I’m just not so sure everyone else feels the same way.
Maybe Sorin senses I’m stumbling in my fight against the wind or maybe it’s a coincidence that he glances back. Either way, his eyes widen as he catches sight of my dress flapping up around my neck, and his mouth drops open as if he’s never seen a bra before.
I try imagining what it must be like being one of only three people on an entire planet and fail. All of them wanting families, wanting children, and there being no possibility of a traditional meet cute with an alien lizard girl. LOVE GALAXY must have seemed like a godsend, with Mr. Smith et al promising to introduce them to their potential brides.
Sorin’s still staring. His mouth gaping opening must mean he’ll be accidentally swallowing a lot of dust. The particles are so fine, they’re nothing more than a haze, blurring the empty horizon and turning the sky gray.
Right on cue, he coughs and splutters.
Struggling against the wind, I close the distance between us so I can pat his back. He flinches, and I snatch my hand away.
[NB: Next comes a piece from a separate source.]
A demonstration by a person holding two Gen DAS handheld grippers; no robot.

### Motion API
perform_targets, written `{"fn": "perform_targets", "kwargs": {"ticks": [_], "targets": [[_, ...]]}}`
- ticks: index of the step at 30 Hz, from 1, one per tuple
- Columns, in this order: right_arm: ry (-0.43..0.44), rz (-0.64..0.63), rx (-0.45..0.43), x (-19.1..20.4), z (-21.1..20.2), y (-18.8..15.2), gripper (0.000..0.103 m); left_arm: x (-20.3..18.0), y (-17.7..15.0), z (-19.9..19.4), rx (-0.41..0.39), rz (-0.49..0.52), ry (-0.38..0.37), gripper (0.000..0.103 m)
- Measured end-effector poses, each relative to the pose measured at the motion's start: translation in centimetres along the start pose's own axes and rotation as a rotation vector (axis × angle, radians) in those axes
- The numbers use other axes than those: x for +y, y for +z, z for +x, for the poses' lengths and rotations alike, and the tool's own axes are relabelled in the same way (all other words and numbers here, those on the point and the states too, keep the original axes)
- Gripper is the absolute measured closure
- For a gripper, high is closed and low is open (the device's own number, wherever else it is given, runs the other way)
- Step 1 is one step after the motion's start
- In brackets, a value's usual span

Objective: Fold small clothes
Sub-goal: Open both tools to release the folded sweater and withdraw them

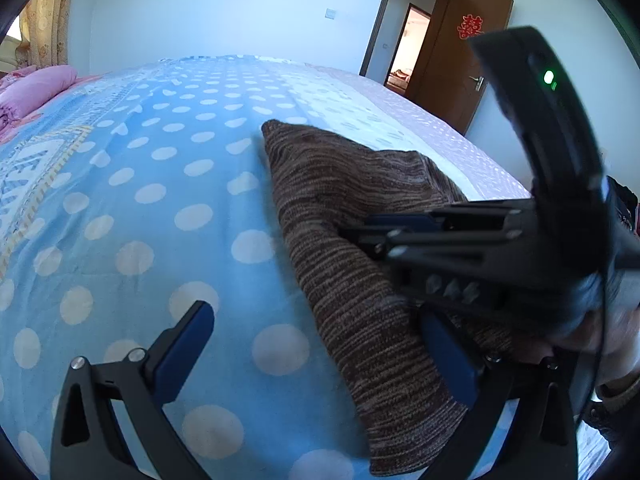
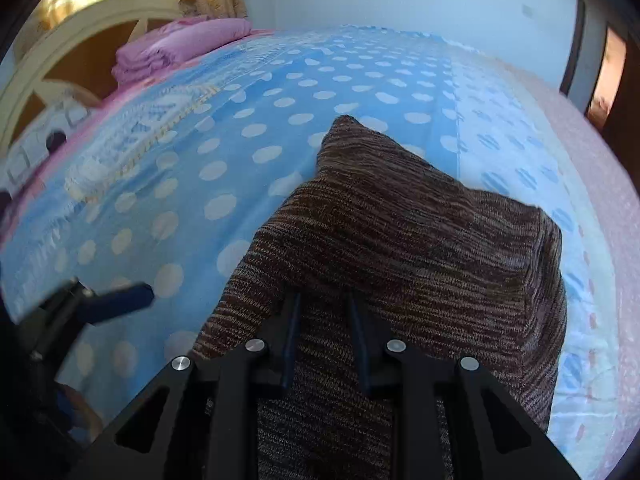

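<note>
A brown knitted garment (image 2: 400,248) lies on the bed (image 1: 132,208), on its blue polka-dot sheet, already doubled over itself: one layer is laid across another, with a pointed corner toward the far side of the bed and a folded edge along the side nearer the door (image 1: 460,60). The step in hand looks like the end of one fold, the carried flap having been brought across and set down on the lower layer. The right hand-held gripper (image 2: 324,340) sits low over the near part of the garment, its two fingers a narrow gap apart with knit showing between and beneath them; the pads do not seem to press on the cloth, so it reads as slightly parted and not clamped on anything. The left hand-held gripper (image 1: 320,360) stands wide apart and empty, one finger over bare sheet and the other over the garment's near edge, the cloth running under its span. The next move probably calls for drawing the right hand-held gripper clear without dragging the top layer, then picking a fresh edge or corner for the following fold, or smoothing the bulge near the fold. A pink folded blanket (image 2: 180,48) lies well apart at the head of the bed.
</note>
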State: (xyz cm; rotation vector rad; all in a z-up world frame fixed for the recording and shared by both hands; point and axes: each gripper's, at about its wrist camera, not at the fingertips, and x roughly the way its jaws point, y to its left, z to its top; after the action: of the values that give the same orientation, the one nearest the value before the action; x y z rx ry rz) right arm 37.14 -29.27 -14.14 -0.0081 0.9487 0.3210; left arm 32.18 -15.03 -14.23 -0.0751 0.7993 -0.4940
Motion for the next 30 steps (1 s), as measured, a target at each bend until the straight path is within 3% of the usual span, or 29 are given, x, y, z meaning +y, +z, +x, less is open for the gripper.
{"fn": "perform_targets", "kwargs": {"ticks": [3,7,14,19,21,22,26,30], "targets": [[-0.023,0.037,-0.105,-2.0,-3.5,-1.7,0.078,0.2,0.0,0.0,0.009,-0.009,-0.005,0.000],[-0.155,0.049,-0.027,-5.1,-3.6,-5.0,0.078,-0.4,0.0,0.6,0.040,0.017,0.027,0.000],[-0.142,0.006,-0.060,-5.8,-3.7,-6.2,0.078,-1.5,-0.1,1.9,0.113,0.076,0.054,0.000],[-0.033,0.078,-0.112,-8.5,-5.3,-5.8,0.069,-2.0,-0.2,2.0,0.124,0.097,0.065,0.000],[-0.019,0.178,-0.164,-10.9,-5.8,-5.2,0.049,-2.2,-0.2,2.2,0.129,0.109,0.064,0.000],[-0.017,0.222,-0.185,-11.9,-5.9,-4.9,0.046,-2.3,-0.2,2.2,0.132,0.112,0.061,0.000],[-0.008,0.307,-0.193,-14.8,-4.8,-3.6,0.046,-2.3,-0.1,2.3,0.137,0.110,0.053,0.000],[0.059,0.352,-0.133,-16.6,-2.2,-3.0,0.046,-2.2,0.0,2.5,0.138,0.112,0.052,0.000]]}}
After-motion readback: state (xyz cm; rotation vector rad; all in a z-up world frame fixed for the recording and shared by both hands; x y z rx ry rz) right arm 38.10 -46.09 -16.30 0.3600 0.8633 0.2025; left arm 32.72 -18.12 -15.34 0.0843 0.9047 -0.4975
“What? Did I hurt you?” But I don’t think he can hear me over the wind, even standing side by side. Leaning around him, I look at his back, but it appears like normal—rippled with the muscles a Greek hero would be envious of and covered in green-blue scales.
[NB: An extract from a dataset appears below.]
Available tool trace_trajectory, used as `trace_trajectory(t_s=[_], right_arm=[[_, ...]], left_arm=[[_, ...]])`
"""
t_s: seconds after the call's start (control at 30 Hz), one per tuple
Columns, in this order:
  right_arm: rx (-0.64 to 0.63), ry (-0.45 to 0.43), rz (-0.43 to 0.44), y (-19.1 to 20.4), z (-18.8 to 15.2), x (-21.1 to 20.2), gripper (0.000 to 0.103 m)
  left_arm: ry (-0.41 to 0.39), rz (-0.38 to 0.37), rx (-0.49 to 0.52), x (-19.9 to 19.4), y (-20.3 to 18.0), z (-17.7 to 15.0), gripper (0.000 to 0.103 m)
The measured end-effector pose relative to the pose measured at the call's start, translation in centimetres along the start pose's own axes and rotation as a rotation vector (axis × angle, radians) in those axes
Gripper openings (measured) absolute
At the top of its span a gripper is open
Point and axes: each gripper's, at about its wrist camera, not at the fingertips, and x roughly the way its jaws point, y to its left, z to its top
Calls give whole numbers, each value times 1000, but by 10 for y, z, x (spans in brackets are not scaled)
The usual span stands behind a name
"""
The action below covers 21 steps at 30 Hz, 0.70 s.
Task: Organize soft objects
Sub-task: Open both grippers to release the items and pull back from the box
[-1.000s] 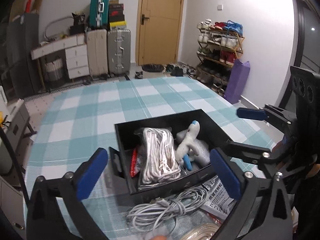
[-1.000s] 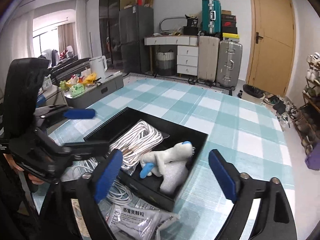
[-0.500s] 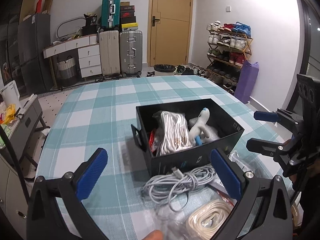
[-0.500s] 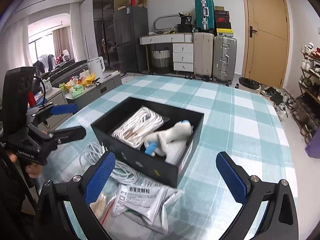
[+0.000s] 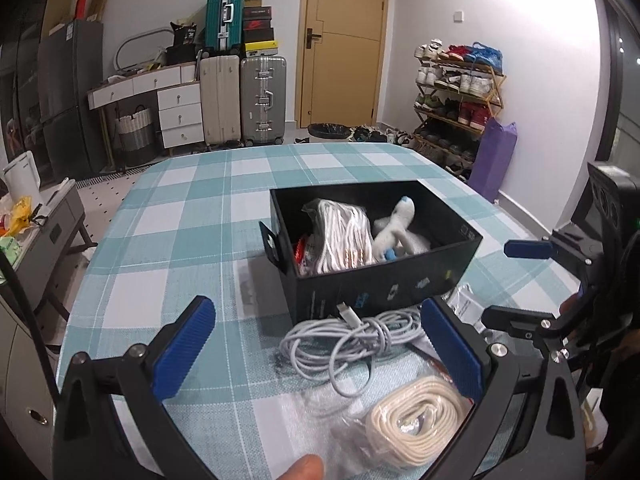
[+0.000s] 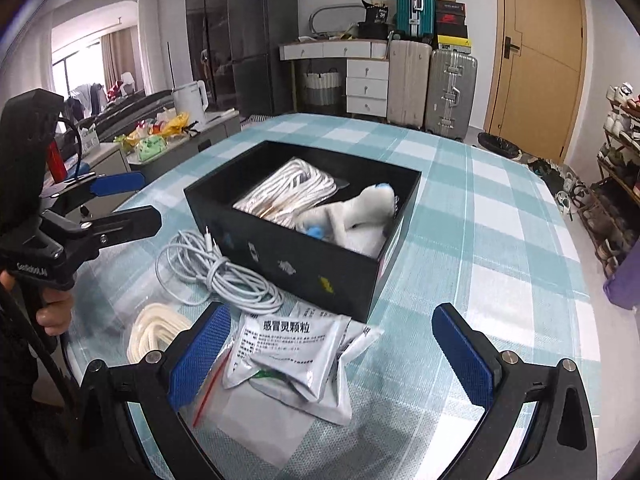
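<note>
Both grippers, left gripper and right gripper, spread wide, empty. Risk: loose cable (tangled coils) snagging, dragging box edge.

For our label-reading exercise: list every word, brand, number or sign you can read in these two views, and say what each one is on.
"感冒灵颗粒": silver sachet, in front of the black box.
Small print beneath it on the sachet: too small to read.
Lettering on the left claw's handle: blurred, not legible.
Icons on the box's front wall: blurred, unreadable.
Sticker on the box's end wall: too small.
Boxes stacked on the suitcases: logos too small to read.
</note>
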Motion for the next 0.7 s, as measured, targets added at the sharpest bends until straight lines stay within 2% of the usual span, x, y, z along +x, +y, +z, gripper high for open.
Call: trace_trajectory(t_s=[0.1, 0.3, 0.4, 0.6, 0.7], right_arm=[[-17, 20, -3, 5, -2, 2, 102], [-44, 45, -1, 12, -5, 8, 102], [-49, 63, 1, 15, -6, 12, 102], [-67, 90, 4, 20, -8, 21, 102], [-79, 101, -3, 23, -10, 24, 102]], left_arm=[[-25, 7, 4, -4, -3, -6, 103], [25, -8, 23, -5, -7, -11, 103], [0, 9, 62, -10, -12, -15, 103], [46, -62, 87, -8, -16, -17, 103], [46, -29, 132, -7, -23, -21, 103]])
Blue? Is he embarrassed again?
I straighten, studying his face, but he’s suddenly refusing to meet my eyes, staring at a spot on the horizon somewhere over my shoulder, like he’s pretending not to see me. “Sorin?” I look him up and down, and?—
Wait a second. Is his bulge bigger than the first time I sneaked a look? You know: the bulge down there. At the apex of his thighs.
Does he like my bra? My breasts? My belly?
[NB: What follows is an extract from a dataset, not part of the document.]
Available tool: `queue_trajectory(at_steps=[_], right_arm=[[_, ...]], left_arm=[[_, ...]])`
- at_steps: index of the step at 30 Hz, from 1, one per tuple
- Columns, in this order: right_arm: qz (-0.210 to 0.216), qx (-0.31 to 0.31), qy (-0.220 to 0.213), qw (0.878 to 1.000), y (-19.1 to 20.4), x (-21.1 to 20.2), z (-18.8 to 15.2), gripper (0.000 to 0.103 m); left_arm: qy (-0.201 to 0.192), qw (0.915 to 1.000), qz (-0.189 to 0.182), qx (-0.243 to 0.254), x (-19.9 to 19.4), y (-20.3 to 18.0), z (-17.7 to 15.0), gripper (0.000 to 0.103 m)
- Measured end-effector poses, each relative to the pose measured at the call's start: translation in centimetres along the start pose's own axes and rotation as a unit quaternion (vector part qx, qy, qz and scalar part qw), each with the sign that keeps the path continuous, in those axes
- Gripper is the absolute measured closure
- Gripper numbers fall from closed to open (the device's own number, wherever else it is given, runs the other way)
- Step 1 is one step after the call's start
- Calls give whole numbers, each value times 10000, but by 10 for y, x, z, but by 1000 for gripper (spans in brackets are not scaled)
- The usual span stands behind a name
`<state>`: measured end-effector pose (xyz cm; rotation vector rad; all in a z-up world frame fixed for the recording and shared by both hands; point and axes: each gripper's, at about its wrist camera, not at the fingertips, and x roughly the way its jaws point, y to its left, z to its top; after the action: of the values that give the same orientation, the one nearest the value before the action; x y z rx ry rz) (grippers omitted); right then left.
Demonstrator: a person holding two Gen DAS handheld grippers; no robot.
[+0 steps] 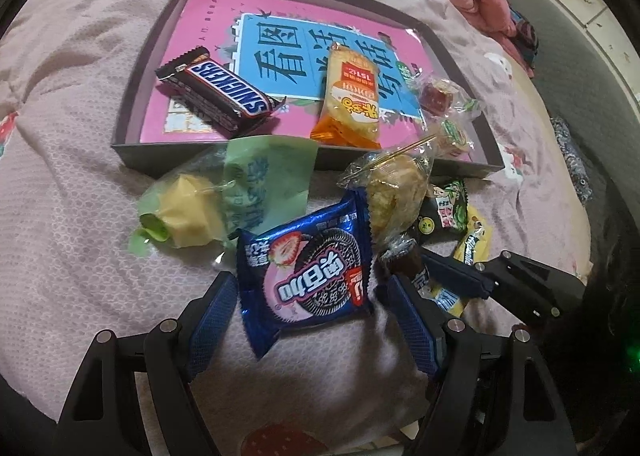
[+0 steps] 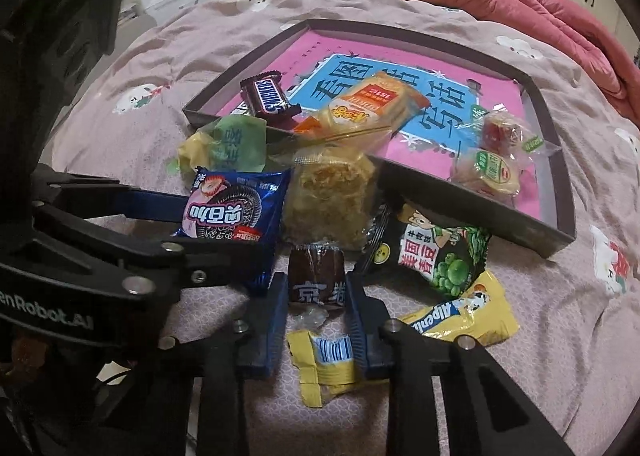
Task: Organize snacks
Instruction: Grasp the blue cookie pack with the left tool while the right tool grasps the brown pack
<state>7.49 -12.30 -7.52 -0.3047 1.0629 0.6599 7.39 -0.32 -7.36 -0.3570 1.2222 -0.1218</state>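
Gathering loose snacks into the dark tray [image 1: 120,144] was plainly the step in hand, and both tools were down among the pile at the lower centre of each frame. The left gripper [image 1: 308,296] stood with its blue pads either side of the blue cookie packet [image 1: 308,276], jaws wide; whether they already pinched it I could not tell. The right gripper [image 2: 318,296] had its fingers drawn in close on the small brown wrapped sweet [image 2: 316,276], seemingly touching its sides, with a yellow wrapper [image 2: 324,364] lying beneath. In the tray, at upper centre, already lay a Snickers bar [image 1: 216,92], an orange cracker pack [image 1: 352,96] and a few clear-wrapped sweets [image 1: 440,96]. Still outside, against its near wall, were a green-wrapped pastry [image 1: 224,196], a flaky cake in clear film [image 1: 396,184], a green pea packet [image 2: 444,252] and a yellow Alpenliebe pack [image 2: 464,316]. Next, I judged, each tool would need a firm pinch, then a lift over the rim.
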Motion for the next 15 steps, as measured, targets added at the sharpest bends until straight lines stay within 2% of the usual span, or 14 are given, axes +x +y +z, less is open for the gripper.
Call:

Butterflies swarm my insides, and I’m hard pressed not to grin like a fool—a fool with a mouth full of dust. Huh. Maybe we’re a little more compatible than I’d originally realized.
Abruptly, Sorin turns on his heel and continues striding toward the house. With his superior height, I’m left way behind, struggling (and failing) to keep up.
Fuck it. I shouldn’t have stared. I probably offended him.
Or scared him.
Living on a planet with no women undoubtedly means he’s never had sex. He might barely have spoken to a woman before meeting me. No wonder he’s always blushing. No wonder he was staring at me like a starving man stares at a feast.
“I’m sorry!” I shout after his fast-retreating form.
The wind steals my words.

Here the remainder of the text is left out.